__Dataset excerpt__
--- START ---

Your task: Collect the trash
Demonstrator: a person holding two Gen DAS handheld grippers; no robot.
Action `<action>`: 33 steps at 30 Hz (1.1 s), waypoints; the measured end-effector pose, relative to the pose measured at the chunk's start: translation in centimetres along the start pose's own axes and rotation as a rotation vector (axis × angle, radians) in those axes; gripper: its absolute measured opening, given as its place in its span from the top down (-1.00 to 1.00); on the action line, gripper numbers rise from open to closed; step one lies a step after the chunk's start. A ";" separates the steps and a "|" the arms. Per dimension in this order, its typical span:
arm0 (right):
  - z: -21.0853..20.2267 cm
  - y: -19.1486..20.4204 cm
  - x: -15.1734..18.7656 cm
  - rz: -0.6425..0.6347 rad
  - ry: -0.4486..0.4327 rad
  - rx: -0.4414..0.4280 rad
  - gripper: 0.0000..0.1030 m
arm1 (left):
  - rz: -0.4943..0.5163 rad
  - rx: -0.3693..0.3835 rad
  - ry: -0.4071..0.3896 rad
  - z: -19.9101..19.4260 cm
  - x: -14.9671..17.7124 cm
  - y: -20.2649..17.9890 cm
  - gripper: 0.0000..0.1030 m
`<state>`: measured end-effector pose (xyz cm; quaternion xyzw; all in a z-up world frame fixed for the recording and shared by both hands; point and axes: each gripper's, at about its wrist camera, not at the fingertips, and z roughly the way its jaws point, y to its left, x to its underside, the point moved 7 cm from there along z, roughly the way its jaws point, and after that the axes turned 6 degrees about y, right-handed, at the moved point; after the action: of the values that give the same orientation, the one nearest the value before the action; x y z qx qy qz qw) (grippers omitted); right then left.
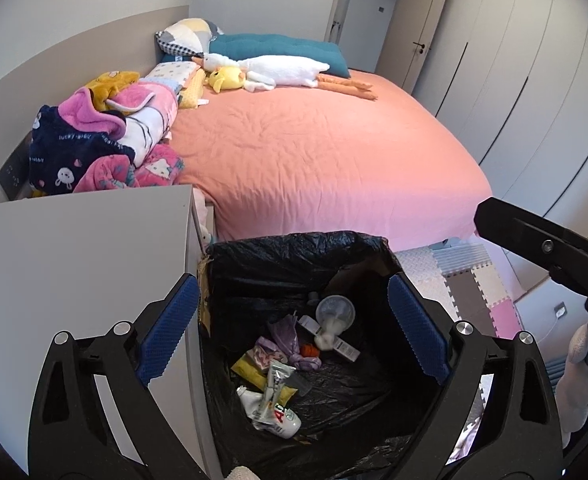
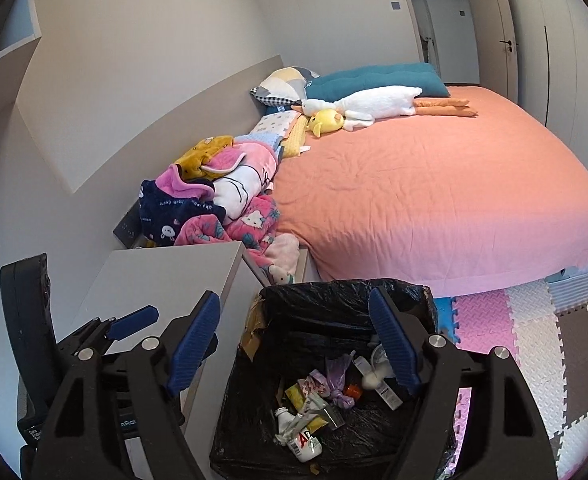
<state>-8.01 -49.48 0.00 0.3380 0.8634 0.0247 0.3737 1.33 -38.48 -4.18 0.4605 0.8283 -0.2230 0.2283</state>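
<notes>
A cardboard bin lined with a black bag (image 1: 294, 252) (image 2: 334, 292) stands on the floor at the foot of the bed. Inside lie several pieces of trash: a small white bottle (image 1: 271, 418) (image 2: 300, 438), a silver wrapper (image 1: 275, 386), a purple wad (image 1: 294, 340) (image 2: 340, 380) and a clear plastic cup (image 1: 334, 312). My left gripper (image 1: 294, 332) is open and empty above the bin. My right gripper (image 2: 294, 344) is open and empty above the bin too. The left gripper also shows at the lower left of the right wrist view (image 2: 133, 320).
A grey bedside cabinet (image 1: 85, 248) (image 2: 165, 276) stands left of the bin. The bed with an orange sheet (image 1: 314, 152) (image 2: 434, 188) carries plush toys, pillows and a heap of pink and navy clothes (image 1: 105, 144) (image 2: 213, 204). Foam puzzle mats (image 1: 474, 288) (image 2: 534, 340) cover the floor on the right.
</notes>
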 end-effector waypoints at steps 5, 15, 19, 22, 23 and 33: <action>-0.1 0.1 0.0 0.000 -0.002 0.001 -0.50 | 0.002 -0.008 -0.014 -0.3 -0.2 0.0 -0.79; -0.2 0.4 0.2 -0.010 -0.004 0.006 -0.50 | 0.003 -0.003 -0.022 -0.6 0.0 -0.3 -0.84; -0.2 0.5 0.2 -0.013 -0.003 0.002 -0.50 | 0.018 -0.007 -0.029 -0.8 0.1 -0.6 -0.87; -0.3 0.5 0.3 -0.016 -0.003 0.002 -0.50 | 0.020 -0.005 -0.030 -0.9 0.1 -0.7 -0.87; -0.3 0.5 0.3 -0.017 -0.003 0.002 -0.50 | 0.019 -0.006 -0.030 -0.9 0.1 -0.7 -0.87; -0.3 0.6 0.4 -0.017 -0.004 0.003 -0.50 | 0.011 -0.005 -0.031 -1.1 0.0 -0.6 -0.87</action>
<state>-8.06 -48.70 0.15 0.3312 0.8657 0.0195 0.3749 0.59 -38.15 -3.22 0.4607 0.8229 -0.2267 0.2433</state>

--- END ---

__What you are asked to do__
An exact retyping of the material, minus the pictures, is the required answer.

__Worked solution__
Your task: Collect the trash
Demonstrator: a person holding two Gen DAS handheld grippers; no robot.
Action `<action>`: 33 steps at 30 Hz (1.1 s), waypoints; the measured end-effector pose, relative to the pose measured at the chunk's start: translation in centimetres along the start pose's own axes and rotation as a rotation vector (axis × angle, radians) in those axes; gripper: its absolute measured opening, given as its place in its span from the top down (-1.00 to 1.00); on the action line, gripper numbers rise from open to closed; step one lies a step after the chunk's start. A ";" separates the steps and a "|" the arms. Per dimension in this order, its typical span:
arm0 (right):
  - z: -21.0853..20.2267 cm
  - y: -19.1486..20.4204 cm
  - x: -15.1734..18.7656 cm
  - rz: -0.6425..0.6347 rad
  - ry: -0.4486..0.4327 rad
  - rx: -0.4414..0.4280 rad
  - gripper: 0.0000..0.1030 m
arm1 (left):
  - rz: -0.4943..0.5163 rad
  - rx: -0.3693..0.3835 rad
  - ry: -0.4071..0.3896 rad
  - z: -19.9101..19.4260 cm
  - x: -14.9671..17.7124 cm
  - y: -20.2649..17.9890 cm
  - gripper: 0.0000..0.1030 m
`<state>`: measured end-effector pose (xyz cm; quaternion xyzw; all in a z-up world frame fixed for the recording and shared by both hands; point and axes: each gripper's, at about its wrist camera, not at the fingertips, and z roughly the way its jaws point, y to its left, x to its underside, the point moved 7 cm from there along z, roughly the way its jaws point, and after that the axes turned 6 degrees about y, right-handed, at the moved point; after the action: of the values that give the same orientation, the one nearest the value before the action; x y z qx qy qz qw) (grippers omitted); right then left.
<state>-8.01 -49.48 0.00 0.3380 0.8634 0.0247 0.3737 1.33 -38.48 -4.18 0.4605 0.8283 -0.2230 0.2283</state>
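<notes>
A cardboard bin lined with a black bag (image 1: 294, 252) (image 2: 334, 292) stands on the floor at the foot of the bed. Inside lie several pieces of trash: a small white bottle (image 1: 271, 418) (image 2: 300, 438), a silver wrapper (image 1: 275, 386), a purple wad (image 1: 294, 340) (image 2: 340, 380) and a clear plastic cup (image 1: 334, 312). My left gripper (image 1: 294, 332) is open and empty above the bin. My right gripper (image 2: 294, 344) is open and empty above the bin too. The left gripper also shows at the lower left of the right wrist view (image 2: 133, 320).
A grey bedside cabinet (image 1: 85, 248) (image 2: 165, 276) stands left of the bin. The bed with an orange sheet (image 1: 314, 152) (image 2: 434, 188) carries plush toys, pillows and a heap of pink and navy clothes (image 1: 105, 144) (image 2: 213, 204). Foam puzzle mats (image 1: 474, 288) (image 2: 534, 340) cover the floor on the right.
</notes>
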 end-effector waypoints at steps 5, 15, 19, 22, 23 and 33: <action>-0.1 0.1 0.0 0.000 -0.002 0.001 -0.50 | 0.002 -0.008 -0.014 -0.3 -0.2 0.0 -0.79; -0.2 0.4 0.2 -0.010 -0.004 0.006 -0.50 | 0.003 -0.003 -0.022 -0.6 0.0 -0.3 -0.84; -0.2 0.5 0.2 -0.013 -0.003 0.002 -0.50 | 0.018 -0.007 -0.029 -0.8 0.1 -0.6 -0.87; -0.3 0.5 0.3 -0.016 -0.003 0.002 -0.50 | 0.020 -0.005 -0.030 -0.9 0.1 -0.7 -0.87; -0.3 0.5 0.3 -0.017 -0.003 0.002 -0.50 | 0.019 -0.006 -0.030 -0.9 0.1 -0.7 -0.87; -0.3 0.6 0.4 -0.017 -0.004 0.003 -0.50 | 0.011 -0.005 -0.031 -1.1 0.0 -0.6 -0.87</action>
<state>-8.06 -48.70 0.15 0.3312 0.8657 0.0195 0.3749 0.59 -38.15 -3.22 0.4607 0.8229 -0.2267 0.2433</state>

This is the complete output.